Reproduce this listing in full.
= Beginning of Section =
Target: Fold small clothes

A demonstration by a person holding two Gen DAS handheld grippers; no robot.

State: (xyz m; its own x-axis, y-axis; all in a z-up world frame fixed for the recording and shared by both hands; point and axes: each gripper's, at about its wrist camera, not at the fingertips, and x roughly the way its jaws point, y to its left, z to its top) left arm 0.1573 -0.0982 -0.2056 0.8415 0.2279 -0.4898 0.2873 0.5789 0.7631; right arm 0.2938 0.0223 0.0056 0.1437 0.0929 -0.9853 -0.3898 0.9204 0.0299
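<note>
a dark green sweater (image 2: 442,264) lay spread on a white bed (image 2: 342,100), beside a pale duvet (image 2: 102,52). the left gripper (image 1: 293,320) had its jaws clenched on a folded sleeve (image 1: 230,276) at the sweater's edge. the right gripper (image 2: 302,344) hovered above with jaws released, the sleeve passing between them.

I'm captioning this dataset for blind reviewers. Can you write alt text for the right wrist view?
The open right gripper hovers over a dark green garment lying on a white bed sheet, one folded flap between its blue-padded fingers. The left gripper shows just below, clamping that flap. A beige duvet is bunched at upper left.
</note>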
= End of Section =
**Written answer**
Target: Fold small clothes

A demonstration by a person holding two Gen DAS handheld grippers; no robot.

State: (xyz m; its own x-axis, y-axis; all in a z-up world frame fixed for the recording and shared by both hands; point and axes: each gripper's, at about its wrist camera, not at the fingertips, and x roughly the way its jaws point, y to its left, z to its top) left arm 0.1573 -0.0982 -0.2056 0.8415 0.2279 -0.4898 0.2873 0.5789 0.7631; right arm 0.2938 0.0223 0.0056 0.1437 0.0929 -0.9853 -0.3898 0.9204 0.0299
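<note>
a dark green sweater (image 2: 442,264) lay spread on a white bed (image 2: 342,100), beside a pale duvet (image 2: 102,52). the left gripper (image 1: 293,320) had its jaws clenched on a folded sleeve (image 1: 230,276) at the sweater's edge. the right gripper (image 2: 302,344) hovered above with jaws released, the sleeve passing between them.

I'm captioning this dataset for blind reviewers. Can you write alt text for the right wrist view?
The open right gripper hovers over a dark green garment lying on a white bed sheet, one folded flap between its blue-padded fingers. The left gripper shows just below, clamping that flap. A beige duvet is bunched at upper left.
</note>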

No further work remains on this exercise.